Although the primary focus of the current investigation was on GABA, this inhibitory neurotransmitter system is tightly linked to the excitatory system of glutamate, which is the most abundant neurotransmitter in the central nervous system and a synthetic precursor for both glutamine and GABA.16 While both our current and prior studies12 did not find group differences in Glx or associations between Glx and MDD symptoms, there have been reports linking disturbances in the glutamatergic system with MDD, both in animals53 and humans.16 One important caveat that may explain the discrepancy between our lack of group differences in Glx levels and the current literature is the age range of our MDD sample. It is possible that in our sample of youth with depression, alterations in Glx metabolism are not yet apparent due to shorter disease chronicity, whereas many previous studies of Glx have been conducted in adults.16

Several methodological limitations should be noted. First, recruitment of a broad age range (12–21 years old) may have neuroendocrine consequences. Even though participants who met Tanner pubertal stage 4 or greater criteria were recruited, there may still be endocrine variation within the sample that is not accounted for, which could impact the results. In addition, given the single clinician procedure for clinical evaluation of the participants in this study, kappas could not be calculated for inter-rater reliability of the KSADS-PL or the CDRS-R. However, these evaluations were conducted by a board-certified child/adolescent psychiatrist or licensed clinical psychologist trained in administering these assessments and reviewed by a licensed child and adolescent psychiatrist specializing in pediatric depression. Moreover, the KSADS-PL was used for all participants ages 12–21 years for consistency in evaluation, despite that it is only validated for use in adolescents through age 17.21 Moreover, the 1H MRS sequence used in our investigation did not allow for the separate assessment of glutamate and glutamine resonances, thus only allowing the quantification of combined resonances of the two (that is, Glx). Furthermore, the GABA sequence contained up to a 50% contribution from mobile macromolecules. Similarly, our voxel size was considerably large, although consistent with other 3.0 Tesla 1H MRS studies. Despite these methodological limitations, the use of a larger, medication-free sample of youth with depression, most of which was psychotropic medication-naive, precludes the effects of medications and disease chronicity, two factors that frequently impede the assessment of biomarkers of MDD in psychiatric research.

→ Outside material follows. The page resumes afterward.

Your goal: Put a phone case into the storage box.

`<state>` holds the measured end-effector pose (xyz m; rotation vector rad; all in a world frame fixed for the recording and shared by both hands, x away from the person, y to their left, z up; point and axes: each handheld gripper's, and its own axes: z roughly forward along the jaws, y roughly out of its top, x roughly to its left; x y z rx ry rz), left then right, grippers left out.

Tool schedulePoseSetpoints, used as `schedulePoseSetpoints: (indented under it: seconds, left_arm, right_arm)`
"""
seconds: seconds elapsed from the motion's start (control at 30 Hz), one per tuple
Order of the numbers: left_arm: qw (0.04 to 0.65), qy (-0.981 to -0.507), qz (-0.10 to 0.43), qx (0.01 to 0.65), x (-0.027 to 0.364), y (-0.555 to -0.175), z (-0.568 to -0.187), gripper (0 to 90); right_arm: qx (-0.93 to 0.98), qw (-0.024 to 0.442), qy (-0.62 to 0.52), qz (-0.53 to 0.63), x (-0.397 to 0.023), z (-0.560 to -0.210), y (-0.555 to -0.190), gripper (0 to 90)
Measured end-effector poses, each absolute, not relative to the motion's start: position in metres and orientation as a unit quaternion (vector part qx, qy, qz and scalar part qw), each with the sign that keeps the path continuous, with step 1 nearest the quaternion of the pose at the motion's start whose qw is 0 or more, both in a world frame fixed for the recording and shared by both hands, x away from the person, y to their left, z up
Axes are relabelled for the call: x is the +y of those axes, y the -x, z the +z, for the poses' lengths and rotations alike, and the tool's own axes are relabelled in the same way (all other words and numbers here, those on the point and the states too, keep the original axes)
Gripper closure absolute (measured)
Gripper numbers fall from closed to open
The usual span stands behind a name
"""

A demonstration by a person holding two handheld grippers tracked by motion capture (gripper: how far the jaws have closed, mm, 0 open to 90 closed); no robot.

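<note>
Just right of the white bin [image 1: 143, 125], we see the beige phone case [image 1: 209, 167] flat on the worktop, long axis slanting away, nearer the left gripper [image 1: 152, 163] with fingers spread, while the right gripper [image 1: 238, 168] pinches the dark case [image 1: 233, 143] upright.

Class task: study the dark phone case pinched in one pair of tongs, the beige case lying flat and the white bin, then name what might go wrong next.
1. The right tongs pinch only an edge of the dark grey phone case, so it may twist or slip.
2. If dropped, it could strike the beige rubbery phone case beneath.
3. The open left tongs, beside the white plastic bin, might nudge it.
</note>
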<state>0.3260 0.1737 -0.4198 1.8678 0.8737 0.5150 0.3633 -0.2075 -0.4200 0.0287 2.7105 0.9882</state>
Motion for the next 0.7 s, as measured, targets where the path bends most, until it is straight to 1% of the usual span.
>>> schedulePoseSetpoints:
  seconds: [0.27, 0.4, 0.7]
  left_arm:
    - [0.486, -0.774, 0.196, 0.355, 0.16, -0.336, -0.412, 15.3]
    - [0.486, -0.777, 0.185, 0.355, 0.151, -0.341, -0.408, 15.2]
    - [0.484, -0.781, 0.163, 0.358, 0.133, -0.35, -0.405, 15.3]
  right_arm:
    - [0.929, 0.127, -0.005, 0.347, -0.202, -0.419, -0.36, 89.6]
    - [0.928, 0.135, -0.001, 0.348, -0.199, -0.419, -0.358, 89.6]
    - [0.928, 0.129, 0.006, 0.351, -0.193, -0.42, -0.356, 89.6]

In conclusion, this study suggests that GABAergic system dysfunction plays a role early in the course of MDD. Furthermore, given that GABA alterations were present in the ACC, a region important for reward processing47 and related specifically to anhedonia severity in our current and previous investigations,12 these findings may indicate that reward circuitry dysfunction underlies the pathophysiology of anhedonia in adolescent depression. However, anhedonia is present in many psychiatric disorders and is a prodromal symptom for future psychopathology, and thus future longitudinal studies should assess the neurobiology of reward system dysfunction in more diverse samples of adolescents with psychopathology in order to better understand the mechanisms underlying this behavioral construct. Such work aligns with the goals of the NIMH’s RDoC,36, 37 which seeks to explore the underlying neurobiology of specific behavioral constructs that cut across psychiatric diagnoses to facilitate the identification of biomarkers for illness treatment and progression.